Using Dirk's advice to explore method="" resulted in this slightly more concise approach which does not depend on the external RCurl package.

temporaryFile <- tempfile()
download.file("https://gist.github.com/raw/667867/c47ec2d72801cfd84c6320e1fe37055ffe600c87/test.csv",destfile=temporaryFile, method="curl")
read.csv(temporaryFile)

But it appears that I can't just set options("download.file.method"="curl")

JD Long
  • 59,675
  • 58
  • 202
  • 294
8

Yes -- see help(download.file) which is pointed to by read.csv() and all its cousins. The method= argument there has:

method Method to be used for downloading files. Currently download methods "internal", "wget", "curl" and "lynx" are available, and there is a value "auto": see ‘Details’. The method can also be set through the option "download.file.method": see options().

and you then use this option to options():

download.file.method: Method to be used for download.file. Currently download methods "internal", "wget" and "lynx" are available. There is no default for this option, when method = "auto" is chosen: see download.file.

to turn to the external program curl, rather than the RCurl package.

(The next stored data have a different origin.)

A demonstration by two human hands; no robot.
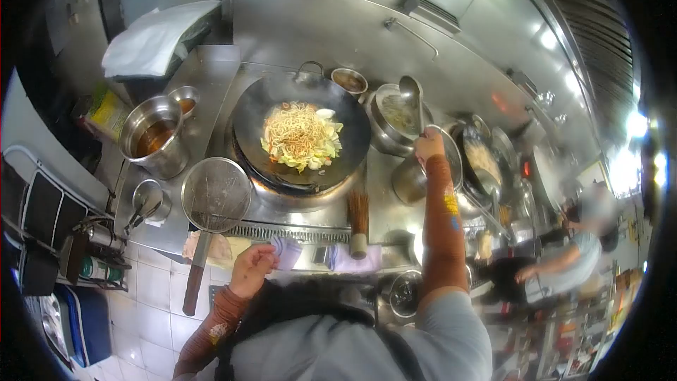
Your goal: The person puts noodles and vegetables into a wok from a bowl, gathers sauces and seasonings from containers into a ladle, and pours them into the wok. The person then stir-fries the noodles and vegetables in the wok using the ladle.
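Note:
My right hand (429, 147) is closed around the handle of a ladle (410, 89), its bowl raised beside a steel pot (399, 114) with liquid inside. A black wok (250, 109) on the burner contains noodles (300, 132) with cabbage and other vegetables. At the front edge of the counter, my left hand (254, 268) has curled fingers, with their tips against a folded purple cloth (285, 252). Close to that hand lies a round mesh strainer (216, 194), its wooden handle pointing toward me. A bamboo wok brush (358, 219) stands right of the burner.
On the left are a tall steel pot (151, 137) of brown liquid and a small steel container (151, 199) with utensils. Another purple cloth (356, 259) lies along the front edge. Further right are more pans (482, 159) and another person (564, 264).

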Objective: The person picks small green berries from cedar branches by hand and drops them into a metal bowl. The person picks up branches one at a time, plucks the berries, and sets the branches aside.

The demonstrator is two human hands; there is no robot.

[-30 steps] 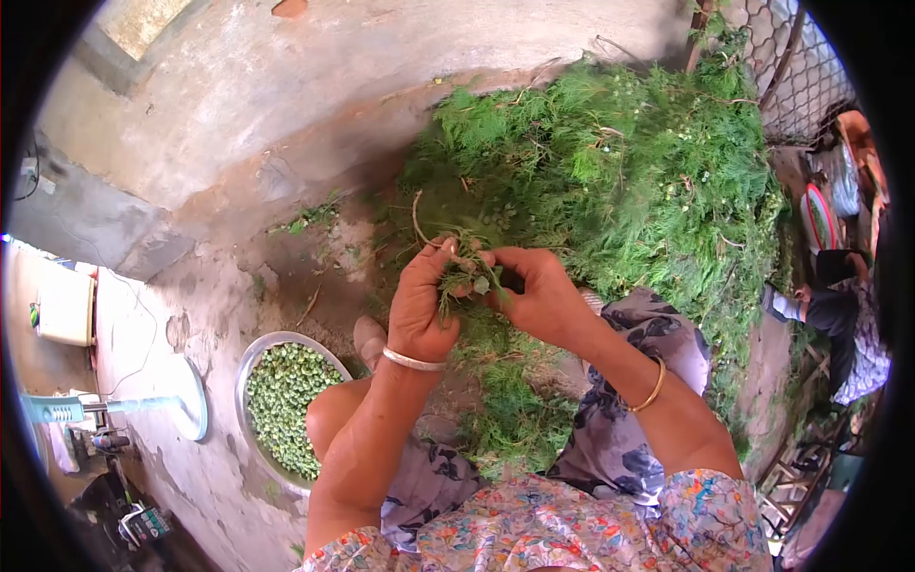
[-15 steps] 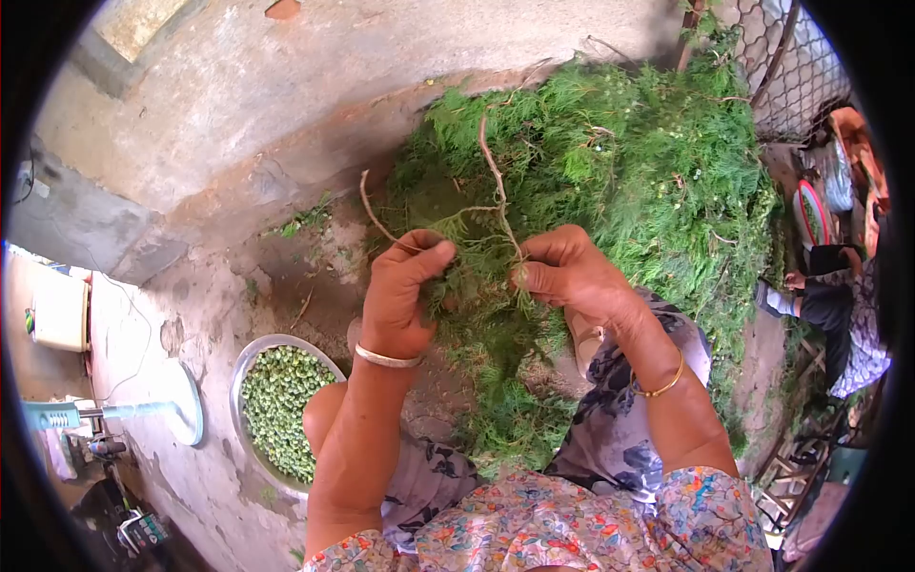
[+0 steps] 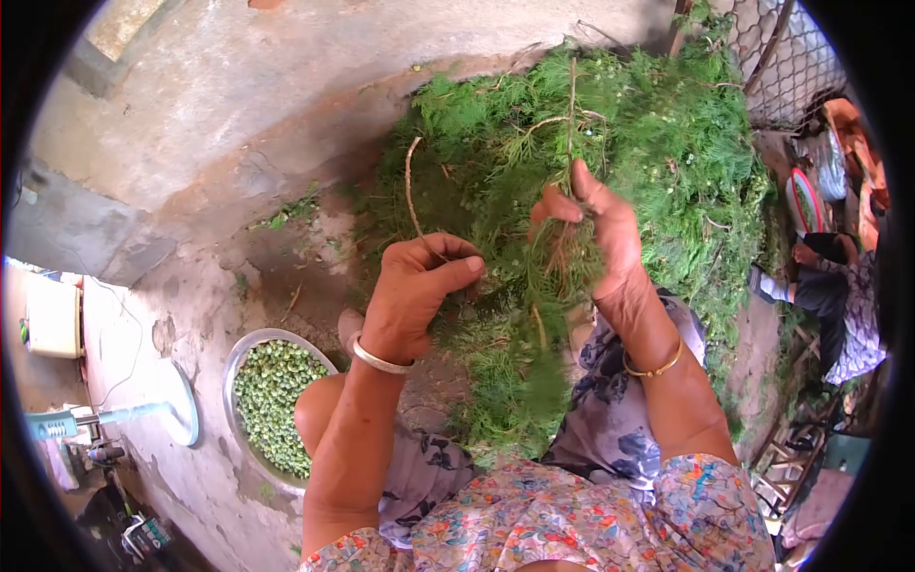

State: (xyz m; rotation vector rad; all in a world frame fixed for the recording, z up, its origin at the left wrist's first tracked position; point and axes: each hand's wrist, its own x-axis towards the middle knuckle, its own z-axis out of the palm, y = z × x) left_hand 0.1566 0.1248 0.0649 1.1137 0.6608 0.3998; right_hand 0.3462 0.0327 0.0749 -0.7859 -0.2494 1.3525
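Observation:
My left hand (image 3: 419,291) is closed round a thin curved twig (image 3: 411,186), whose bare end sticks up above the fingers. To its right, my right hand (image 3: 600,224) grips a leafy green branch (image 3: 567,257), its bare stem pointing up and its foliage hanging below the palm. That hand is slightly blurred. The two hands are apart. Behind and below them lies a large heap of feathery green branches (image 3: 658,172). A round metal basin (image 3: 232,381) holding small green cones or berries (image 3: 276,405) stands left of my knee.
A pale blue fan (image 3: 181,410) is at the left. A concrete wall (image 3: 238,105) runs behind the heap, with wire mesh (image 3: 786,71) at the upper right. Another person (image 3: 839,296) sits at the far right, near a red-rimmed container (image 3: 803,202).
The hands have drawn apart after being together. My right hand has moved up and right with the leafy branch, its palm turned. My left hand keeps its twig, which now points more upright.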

Edit: Looks like I was half-right and half-wrong. read.csv() et al do not use the selected method, one needs to manually employ download.file() (which then uses curl or other selected methods). Other functions that do use download.file() (such as package installation or updates) will profit from setting the option, but for JD's initial query concerning csv files over https, an explicit download.file() is needed before read.csv() of the downloaded file.

Dirk Eddelbuettel
  • 360,940
  • 56
  • 644
  • 725
  • 1
    The help page for download.file says "https:// connections are not supported". Are you saying that specifying options(download.file.method="curl") will cure that problem? – IRTFM Nov 08 '10 at 18:42
  • Yes, as R will then 'farm out' to curl rather than using its own minimal http/ftp client code. – Dirk Eddelbuettel Nov 08 '10 at 18:46
  • @DWin that help page states the line you quote refers only to `method = "internal"`. – Gavin Simpson Nov 08 '10 at 18:58
  • Why in the world `download.file(testData, tmpFile, mode = 'wb', method = 'curl')`, where `testData` is a 4MB+ zip file, results in a 24KB file? – Aleksandr Blekh Aug 07 '14 at 03:08
  • 1
    Never mind, figured it out: by default, GitHub truncates large files in a repository. Full file is available by adding `?raw=true` to the URL. – Aleksandr Blekh Aug 07 '14 at 03:22
  • Note that if you get the unsupported connection error, make sure that "curl" is installed on the system. –  Jan 12 '15 at 03:28
6

R core should open up the R connections as a C API. I've proposed this in the past:

https://stat.ethz.ch/pipermail/r-devel/2006-October/043056.html

with no response.

Jeff
  • 1,426
  • 8
  • 19
  • Very true and an issue we better get resolved one day, but not strictly speaking related the the question here, is it? ;-) – Dirk Eddelbuettel Nov 08 '10 at 16:47
  • 3
    Yes, it's related, because one can make an https ssl connection using the proposed Connections API. That way, one could use url("https://..."), etc. – Jeff Nov 08 '10 at 17:42
2

Given that this question comes up a lot, I've been working on a package to seamlessly handle HTTPS/SSL data. The package is called rio. A version of it is on CRAN but the newest version that now supports this is only available on GitHub. Once you've installed the package, you can read in data in one line:

# install and load rio
library("devtools")
install_github("leeper/rio")
library("rio")

# import
import("https://gist.github.com/raw/667867/c47ec2d72801cfd84c6320e1fe37055ffe600c87/test.csv")
##   a b
## 1 1 2
## 2 2 3
## 3 3 4
## 4 4 5

Basically, import handles the manual download (using curl) and then infers the file format from the file extension, thus creating a dataframe without needing to know what function to use or how to download it.

Thomas
  • 43,637
  • 12
  • 109
  • 140
0

I found that since Dropbox changed the way that they present links with https:// none of the above solutions work any more. Fortunately, I wasn't the first to make this discovery, and a solution was posted by Christopher Gandrud on r-bloggers:

http://www.r-bloggers.com/dropbox-r-data/

That approach works for me, after installing the repmis package and its dependencies.